3. What is $3 S^{2}$ if
\[
S=\sum_{n=0}^{\infty}\left(\frac{12^{n}}{21^{n+1}}\right) ?
\]
$\frac{1}{27}$
$\frac{1}{9}$
$\frac{1}{3}$
$\frac{1}{81}$
Diverges

Step 1 ：Given the geometric series \(S=\sum_{n=0}^{\infty}\left(\frac{12^{n}}{21^{n+1}}\right)\), we need to find the value of \(3 S^{2}\).
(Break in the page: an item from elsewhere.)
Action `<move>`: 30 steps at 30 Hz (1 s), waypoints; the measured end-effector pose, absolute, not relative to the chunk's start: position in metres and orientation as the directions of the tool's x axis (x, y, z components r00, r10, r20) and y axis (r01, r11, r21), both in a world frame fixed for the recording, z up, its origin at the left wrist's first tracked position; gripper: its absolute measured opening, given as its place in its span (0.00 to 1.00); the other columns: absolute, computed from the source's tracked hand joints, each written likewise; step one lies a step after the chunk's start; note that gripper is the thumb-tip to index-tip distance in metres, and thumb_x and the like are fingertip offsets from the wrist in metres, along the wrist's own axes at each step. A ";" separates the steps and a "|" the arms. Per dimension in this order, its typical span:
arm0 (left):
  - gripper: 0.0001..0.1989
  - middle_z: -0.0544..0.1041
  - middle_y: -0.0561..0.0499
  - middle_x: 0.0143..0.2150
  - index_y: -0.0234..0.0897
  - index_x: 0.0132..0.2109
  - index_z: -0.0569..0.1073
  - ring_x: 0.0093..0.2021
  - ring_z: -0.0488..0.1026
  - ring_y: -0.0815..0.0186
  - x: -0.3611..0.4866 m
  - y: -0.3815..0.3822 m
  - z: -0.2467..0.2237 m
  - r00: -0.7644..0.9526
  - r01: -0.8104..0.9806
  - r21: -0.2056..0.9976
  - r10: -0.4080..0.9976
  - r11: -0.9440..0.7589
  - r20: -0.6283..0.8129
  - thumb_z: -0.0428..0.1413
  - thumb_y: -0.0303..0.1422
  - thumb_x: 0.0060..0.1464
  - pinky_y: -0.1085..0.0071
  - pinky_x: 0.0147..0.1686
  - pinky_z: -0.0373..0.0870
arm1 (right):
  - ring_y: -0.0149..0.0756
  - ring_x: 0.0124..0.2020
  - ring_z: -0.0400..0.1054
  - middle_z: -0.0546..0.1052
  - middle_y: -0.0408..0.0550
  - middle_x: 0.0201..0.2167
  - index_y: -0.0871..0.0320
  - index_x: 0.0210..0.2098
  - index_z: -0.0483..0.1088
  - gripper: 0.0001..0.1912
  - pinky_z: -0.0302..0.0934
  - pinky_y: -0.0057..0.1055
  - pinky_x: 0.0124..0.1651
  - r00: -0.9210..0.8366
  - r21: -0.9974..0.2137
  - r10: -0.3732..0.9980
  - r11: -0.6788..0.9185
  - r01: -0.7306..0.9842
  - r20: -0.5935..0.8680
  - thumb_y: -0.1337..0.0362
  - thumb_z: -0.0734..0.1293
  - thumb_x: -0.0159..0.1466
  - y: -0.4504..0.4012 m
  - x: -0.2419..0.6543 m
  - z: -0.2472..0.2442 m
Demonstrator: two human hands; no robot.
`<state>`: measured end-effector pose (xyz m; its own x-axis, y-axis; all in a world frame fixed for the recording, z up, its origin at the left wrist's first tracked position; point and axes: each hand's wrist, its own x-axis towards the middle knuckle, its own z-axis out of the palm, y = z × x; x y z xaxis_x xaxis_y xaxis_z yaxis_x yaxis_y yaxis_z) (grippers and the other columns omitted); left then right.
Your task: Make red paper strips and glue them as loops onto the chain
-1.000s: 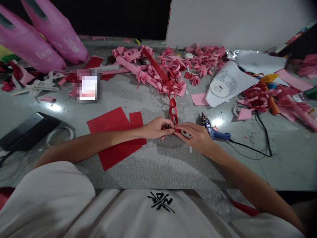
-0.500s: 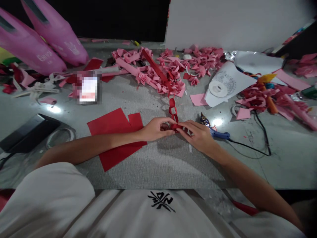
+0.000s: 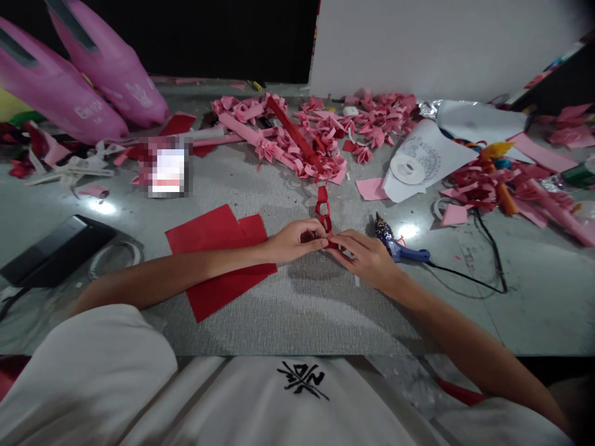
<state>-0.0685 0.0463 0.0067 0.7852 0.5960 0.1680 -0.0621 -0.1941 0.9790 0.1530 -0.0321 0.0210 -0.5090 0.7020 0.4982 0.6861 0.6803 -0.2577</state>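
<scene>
Between my hands is the near end of a red paper chain [image 3: 322, 207], made of linked loops running back toward the pink paper pile. My left hand [image 3: 301, 240] pinches the last red link from the left. From the other side, the fingertips of my right hand [image 3: 365, 253] press on the same link, partly hiding it. Red paper sheets [image 3: 218, 294] lie under and around my left forearm. Just right of my right hand a blue glue gun [image 3: 395, 244] rests on its side, its cord trailing right.
Folded pink paper pieces [image 3: 320, 139] heap at the back. A tape roll [image 3: 409, 167] sits on white paper at the right. Two pink bottles [image 3: 111, 68] lean at back left. A black device [image 3: 56, 251] and a coiled white cable [image 3: 115, 257] lie at the left.
My right hand has shifted slightly left, its fingers closing in nearer my left fingertips on the red link. The chain and the table things stay in place.
</scene>
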 end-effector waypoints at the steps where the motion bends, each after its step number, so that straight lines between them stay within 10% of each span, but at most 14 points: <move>1: 0.17 0.72 0.49 0.39 0.33 0.39 0.75 0.38 0.70 0.68 -0.069 0.047 0.006 0.792 -0.065 0.979 0.587 -0.193 0.168 0.60 0.45 0.65 0.71 0.39 0.66 | 0.39 0.39 0.79 0.83 0.53 0.42 0.57 0.52 0.74 0.09 0.76 0.34 0.40 -0.519 -0.239 0.693 0.687 0.686 0.500 0.65 0.67 0.72 -0.032 0.152 0.021; 16: 0.20 0.71 0.50 0.37 0.33 0.37 0.74 0.39 0.69 0.68 -0.071 0.055 0.014 0.878 -0.070 0.994 0.468 -0.080 0.100 0.61 0.49 0.62 0.70 0.41 0.67 | 0.38 0.40 0.78 0.81 0.53 0.43 0.58 0.56 0.70 0.13 0.75 0.34 0.39 -0.551 -0.179 0.670 0.701 0.691 0.497 0.66 0.66 0.73 -0.034 0.152 0.026; 30: 0.19 0.71 0.54 0.28 0.34 0.40 0.74 0.25 0.69 0.73 -0.074 0.054 0.014 0.920 -0.019 0.957 0.381 0.289 -0.097 0.63 0.48 0.62 0.77 0.24 0.71 | 0.38 0.43 0.78 0.80 0.52 0.44 0.54 0.53 0.69 0.11 0.74 0.35 0.45 -0.444 -0.300 0.701 0.670 0.680 0.558 0.70 0.64 0.73 -0.035 0.152 0.029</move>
<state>-0.0742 0.0542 0.0137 0.9197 0.3806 -0.0967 -0.0190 0.2891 0.9571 0.1516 -0.0348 0.0293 -0.4441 0.7007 0.5583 0.6797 0.6695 -0.2996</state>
Step 2 ：The sum of a geometric series is given by the formula \(S = \frac{a}{1-r}\), where \(a\) is the first term and \(r\) is the common ratio.

Step 3 ：In this case, the first term \(a\) is \(\frac{12^{0}}{21^{1}} = \frac{1}{21}\) and the common ratio \(r\) is \(\frac{12}{21}\).

Step 4 ：Substituting these values into the formula, we find that \(S = \frac{1/21}{1-(12/21)} = 0.11111111111111109\).

Step 5 ：Finally, we calculate \(3S^2 = 3*(0.11111111111111109)^2 = 0.03703703703703702\).

Step 6 ：Thus, the value of \(3 S^{2}\) is \(\boxed{\frac{1}{27}}\).